Wednesday, June 15, 2011

Tighter vehicle emissions standards can slow warming, improve food production, and save hundreds of thousands of lives per year

Simply by bringing the rest of the world up to North American standards, we can reap both short-term and long-term benefits:

"The adoption of aggressive standards by 2015 would set the world on a course to prevent the deaths of 200,000 people, save 13 million tons of cereal grains from ozone damage, and save $1.5 trillion in health damages each year after 2030," Shindell said.


We all share one atmosphere, and that means international treaties are the only way forward, not just in the effort to contain CO2, but for other types of emissions as well:

While reductions in particulate matter tend to produce local health benefits, the scientists found health and agricultural benefits from reduced ozone disperse more widely. That means for some countries — India, for example — changes in emissions from neighboring countries could have as much impact as local emission changes.


The climate benefit is short-term but significant:


Shindell's modeling shows that stringent emissions standards would reduce 0.20°C (0.36°F) of warming in the Northern Hemisphere from 2040 to 2070. That's largely because more stringent standards would reduce emissions of black carbon, a constituent of soot, and carbon monoxide, a precursor of ozone.


Other recent results have highlighted the benefits of methane emissions reduction, similarly a cheap intervention with secondary benefits and significant short-term impacts on warming, up to 0.4C.

None of this buys us time in the sense that we can put off dealing with CO2 emissions. What it might do, if coupled with the most aggressive CO2 reductions imaginable, is slow down some of the now-not-so-long-term feedbacks, like permafrost melting and forest dieback and wetland losses and breakdown of methyl hydrates and degassing of CO2 from the oceans and the soil. We don't really know, but based on the way those feedbacks are ramping up given 0.8C of warming, it's not hard to imagine how sensitive they are likely to be to twice that much warming.

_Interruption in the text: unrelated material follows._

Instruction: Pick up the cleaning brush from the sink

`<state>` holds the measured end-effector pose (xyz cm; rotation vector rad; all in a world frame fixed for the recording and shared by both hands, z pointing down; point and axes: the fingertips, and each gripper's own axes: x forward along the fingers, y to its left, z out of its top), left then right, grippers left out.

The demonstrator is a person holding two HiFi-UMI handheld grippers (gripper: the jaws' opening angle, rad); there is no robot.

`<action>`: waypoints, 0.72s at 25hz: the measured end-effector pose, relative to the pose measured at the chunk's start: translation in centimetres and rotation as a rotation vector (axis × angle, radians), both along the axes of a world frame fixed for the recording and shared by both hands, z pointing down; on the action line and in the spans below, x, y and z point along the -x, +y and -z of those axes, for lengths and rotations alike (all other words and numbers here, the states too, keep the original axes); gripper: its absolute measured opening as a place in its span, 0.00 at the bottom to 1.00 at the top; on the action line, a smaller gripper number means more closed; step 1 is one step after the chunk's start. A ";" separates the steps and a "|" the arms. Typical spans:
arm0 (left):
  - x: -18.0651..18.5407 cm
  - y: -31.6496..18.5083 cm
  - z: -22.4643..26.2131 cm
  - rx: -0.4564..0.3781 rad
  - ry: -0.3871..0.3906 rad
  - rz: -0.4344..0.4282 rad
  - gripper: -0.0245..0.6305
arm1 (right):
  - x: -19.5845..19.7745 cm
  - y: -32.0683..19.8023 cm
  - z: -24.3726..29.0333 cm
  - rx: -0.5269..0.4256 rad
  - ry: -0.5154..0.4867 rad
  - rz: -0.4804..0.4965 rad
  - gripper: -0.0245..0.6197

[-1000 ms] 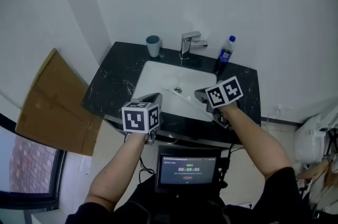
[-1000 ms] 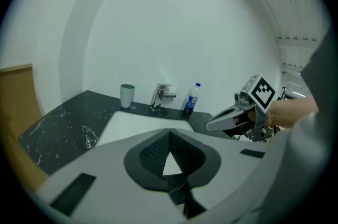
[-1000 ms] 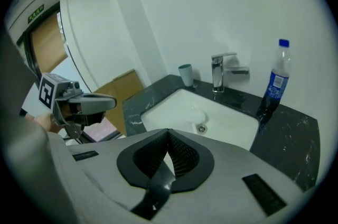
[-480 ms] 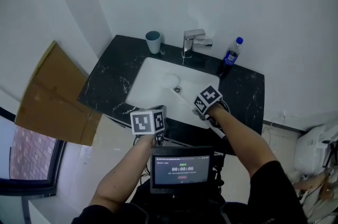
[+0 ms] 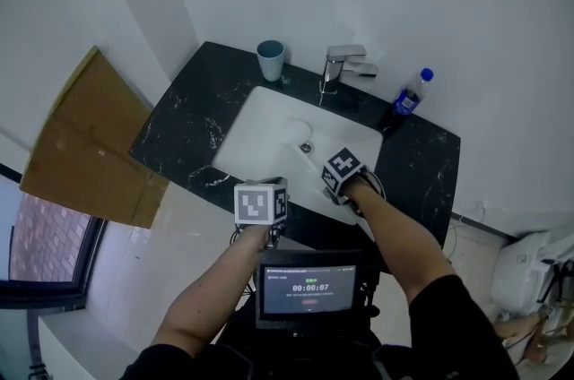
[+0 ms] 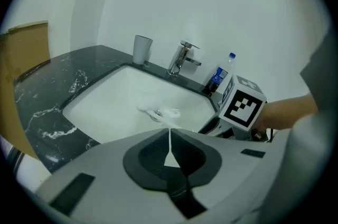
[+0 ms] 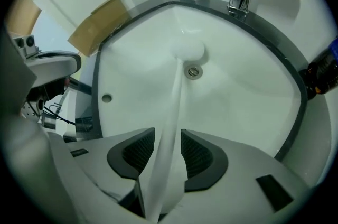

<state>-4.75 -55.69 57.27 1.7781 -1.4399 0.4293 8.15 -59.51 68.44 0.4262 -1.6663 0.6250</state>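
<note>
Open sink basin (image 5: 256,145); faucet (image 5: 345,64), cup (image 5: 270,58), bottle (image 5: 408,100) along back rim.

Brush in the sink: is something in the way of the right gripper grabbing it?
Nothing visible is. The cleaning brush has its white handle already lying between the jaws of the right gripper, which have just been opening and do not press on it yet.

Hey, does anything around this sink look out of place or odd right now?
The white cleaning brush lies in the sink, its head by the drain and its handle running toward the front rim. A flattened cardboard sheet stands beside the counter. Nothing looks spilled or damaged.
</note>
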 end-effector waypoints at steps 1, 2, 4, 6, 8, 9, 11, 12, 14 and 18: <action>0.1 -0.2 -0.1 -0.001 -0.002 0.001 0.08 | -0.1 0.0 -0.4 0.011 0.032 0.013 0.27; 0.1 -0.3 -0.2 -0.001 -0.002 0.002 0.08 | -0.3 0.2 -0.9 0.024 0.066 0.028 0.27; 0.2 -0.3 -0.5 0.004 0.004 0.003 0.08 | -0.5 0.5 -2.0 0.048 0.121 0.054 0.25; 0.5 -0.3 -0.8 0.010 0.008 0.002 0.08 | -0.4 0.7 -2.7 0.064 0.136 0.052 0.17; 1.1 -0.4 -1.0 0.011 0.004 0.001 0.08 | 0.0 0.5 -3.0 0.068 0.125 0.032 0.15; 1.4 -0.4 -1.0 0.011 0.002 0.002 0.08 | 0.1 0.3 -3.0 0.066 0.121 0.020 0.15; 1.7 -0.2 -1.0 0.011 0.004 0.003 0.08 | 0.1 0.1 -2.8 0.061 0.121 0.000 0.13; 1.7 0.0 -1.0 0.011 0.009 0.003 0.08 | -0.1 -0.1 -2.7 0.055 0.122 -0.009 0.13; 1.8 0.1 -0.9 0.010 0.021 0.001 0.08 | -0.4 -0.4 -2.4 0.040 0.127 -0.022 0.11; 2.2 0.6 -0.3 0.004 0.027 -0.008 0.08 | -0.6 -0.6 -1.4 0.011 0.115 -0.049 0.11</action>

The article linked to above ("Losing time, not buying time") argues that focusing on these short-term feedbacks could be a fatal distraction:



While we are "buying" (or frittering away) time dealing with methane, fossil-fuel CO2 emission rate, and hence cumulative emissions, continue rising at the rate of 3% per year, as they have done since 1900. By 2040, we have put another 573 gigatonnes of carbon into the atmosphere, bringing the cumulative fossil fuel total up to 965 gigatonnes. By controlling methane you have indeed kept the warming in 2040 from broaching the 2C limit, but what happens then? In order to keep the cumulative emissions below the 1 trillion tonne limit, you are faced with the daunting task of bringing the emissions rate (which by 2040 has grown to 22 gigatonnes per year) all the way to zero almost immediately. That wasn’t very helpful, was it? At that point, you’d probably like to return the time you bought and get a refund (but sorry, no refunds on sale items). More realistically, by the time you managed to halt emissions growth and bring it down to nearly zero, another half trillion tonnes or so would have accumulated in the atmosphere, committing the Earth to a yet higher level of long-term warming.

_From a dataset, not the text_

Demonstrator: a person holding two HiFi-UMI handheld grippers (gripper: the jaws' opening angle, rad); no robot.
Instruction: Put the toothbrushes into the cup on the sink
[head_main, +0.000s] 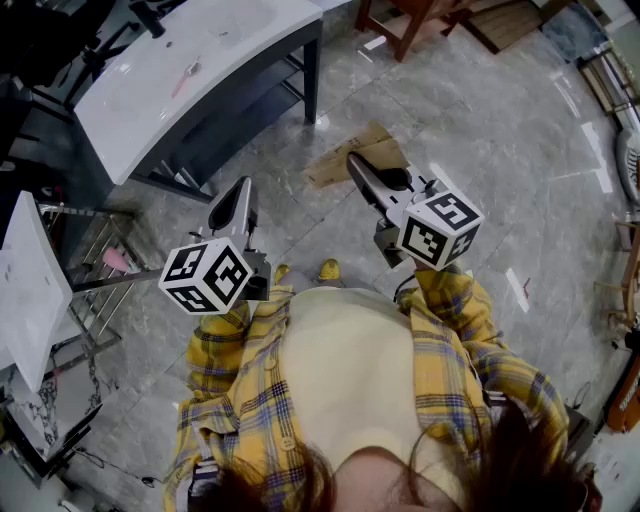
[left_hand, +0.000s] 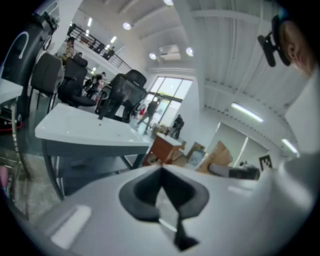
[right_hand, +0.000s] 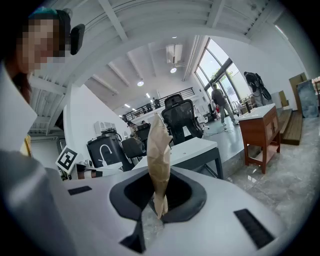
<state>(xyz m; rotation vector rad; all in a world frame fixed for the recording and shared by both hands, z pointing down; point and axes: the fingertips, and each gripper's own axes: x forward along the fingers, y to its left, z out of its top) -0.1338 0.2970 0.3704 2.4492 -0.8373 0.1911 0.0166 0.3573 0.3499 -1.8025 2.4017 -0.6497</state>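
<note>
A pink toothbrush (head_main: 187, 74) lies on the white sink top (head_main: 130, 95) at the upper left of the head view, far ahead of both grippers. No cup shows on it. My left gripper (head_main: 240, 192) is held over the floor in front of my chest, shut with nothing in it; its own view shows the jaws (left_hand: 161, 171) together and the sink top (left_hand: 90, 131) beyond. My right gripper (head_main: 357, 166) is shut on a crumpled piece of brown paper (head_main: 350, 155), which stands up between the jaws (right_hand: 159, 145).
A black faucet (head_main: 150, 15) stands at the sink's far edge. A metal rack (head_main: 105, 265) and a white board (head_main: 30, 280) are at the left. Wooden furniture (head_main: 405, 25) stands at the top, and a wooden cabinet (right_hand: 260, 131) at the right. The floor is grey tile.
</note>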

His point is well taken, but I have a different possible scenario that I worry about:

We intensively reduce CO2. This has little effect on temperatures for the next several decades -- they rise by about 0.2C/decade until 2050. Despite forty years without a demonstrable benefit, the people of the world persevere, and keep the anthropogenic carbon added to the system below 1,000 gigatonnes.

Unfortunately, by this point the world is 1.6C warmer than the one we started with. The permafrost alone is releasing 50 gigatonnes of carbon per year. The oceans, half that. At this point the biosphere starts to saturate and becomes a net emitter of CO2, rather than absorbing half of our emissions, as is the case today. The world has done the right thing, too late, and is now condemned to centuries of continued CO2 rises and continued warming.

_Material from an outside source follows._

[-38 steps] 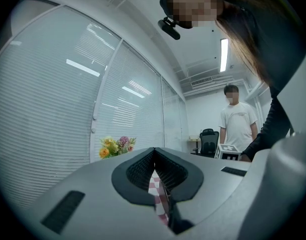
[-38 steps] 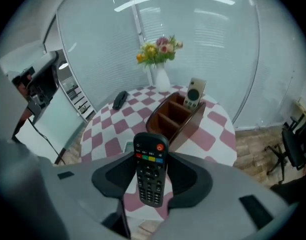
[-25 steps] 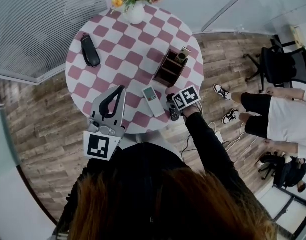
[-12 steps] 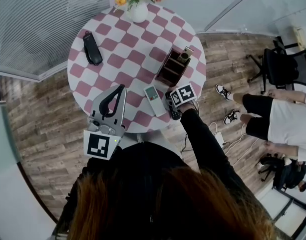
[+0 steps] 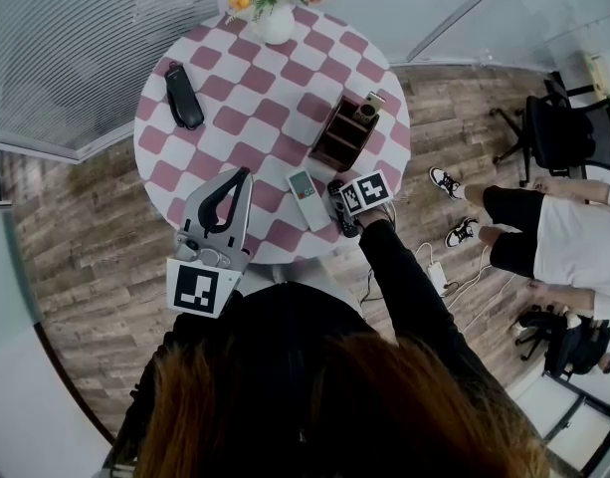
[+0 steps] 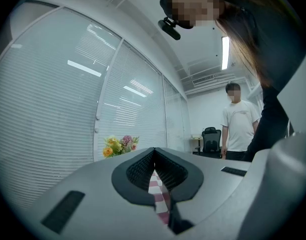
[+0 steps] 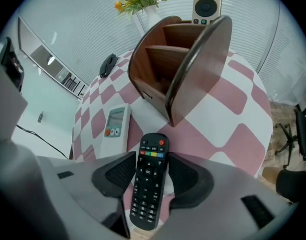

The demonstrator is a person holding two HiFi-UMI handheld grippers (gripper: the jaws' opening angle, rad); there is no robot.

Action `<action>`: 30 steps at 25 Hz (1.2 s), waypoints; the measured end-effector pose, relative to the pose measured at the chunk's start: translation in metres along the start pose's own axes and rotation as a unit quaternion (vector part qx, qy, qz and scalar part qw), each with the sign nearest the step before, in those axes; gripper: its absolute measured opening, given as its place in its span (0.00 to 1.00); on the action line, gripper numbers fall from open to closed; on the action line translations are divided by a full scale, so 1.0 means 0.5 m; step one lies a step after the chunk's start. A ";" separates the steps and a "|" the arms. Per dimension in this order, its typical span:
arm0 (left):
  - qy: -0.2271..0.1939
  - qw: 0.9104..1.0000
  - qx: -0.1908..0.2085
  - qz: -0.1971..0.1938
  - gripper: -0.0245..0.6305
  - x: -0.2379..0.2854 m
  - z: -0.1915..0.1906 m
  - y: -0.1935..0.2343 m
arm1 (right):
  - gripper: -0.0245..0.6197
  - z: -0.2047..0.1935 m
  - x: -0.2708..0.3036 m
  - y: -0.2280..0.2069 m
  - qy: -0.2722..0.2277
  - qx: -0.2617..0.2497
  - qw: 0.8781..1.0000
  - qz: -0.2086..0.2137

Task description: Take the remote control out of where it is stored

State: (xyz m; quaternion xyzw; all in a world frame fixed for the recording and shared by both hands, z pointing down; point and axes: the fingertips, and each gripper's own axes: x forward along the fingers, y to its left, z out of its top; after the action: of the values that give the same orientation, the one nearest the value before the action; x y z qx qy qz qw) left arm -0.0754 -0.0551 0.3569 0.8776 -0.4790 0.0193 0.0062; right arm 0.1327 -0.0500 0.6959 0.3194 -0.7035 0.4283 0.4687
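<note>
Clamping black remote point(image 7: 149, 196) in right claw point(image 7: 151, 173), resting it flat on table point(image 7: 232, 119), likely for release, clear of wooden holder point(image 7: 180, 69) ahead; left claw point(image 6: 154, 156) idling closed, empty.

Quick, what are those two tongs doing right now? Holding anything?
Left tongs: closed, nothing in them.
Right tongs: closed on the black remote.

Wooden holder point(image 7: 192, 69) hides the beige remote's point(image 7: 206, 5) lower half.

bright, even light w/ ceiling strip point(image 6: 225, 53) glare, fisheye-warped edges.
</note>
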 end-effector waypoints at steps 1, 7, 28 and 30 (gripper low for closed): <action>0.000 1.000 0.000 0.000 0.05 0.000 -0.001 0.000 | 0.36 0.002 -0.002 -0.002 -0.005 -0.002 1.000 -0.004; 0.000 1.000 0.000 0.000 0.05 0.000 -0.001 -0.002 | 0.35 0.026 -0.038 -0.013 -0.058 0.004 0.998 -0.017; -0.002 1.000 0.008 -0.007 0.05 0.010 0.007 -0.013 | 0.06 0.147 -0.190 0.077 -0.346 -0.018 0.938 0.016; -0.002 1.000 0.008 -0.007 0.05 0.009 0.008 -0.015 | 0.06 0.159 -0.214 0.088 -0.374 -0.029 0.927 0.012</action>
State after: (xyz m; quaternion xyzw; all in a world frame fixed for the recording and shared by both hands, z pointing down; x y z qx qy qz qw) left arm -0.0667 -0.0552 0.3532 0.8812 -0.4723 0.0218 -0.0017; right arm 0.1030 -0.0977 0.5673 0.4340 -0.8438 0.2628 0.1750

If the author is right (and I think he is) and I am right (and I'm afraid I might be) the choice is not either/or: we need controls on CO2 to avert disaster by primary CO2 release, and controls on short-term gases and aerosols to give us a chance of averting disaster by secondary releases of carbon from natural sinks.

We need both, but right now we do not have the political strength to get either, even with the evidence that the early stages of mitigation would pay for themselves. Some days it's hard to see a path forward.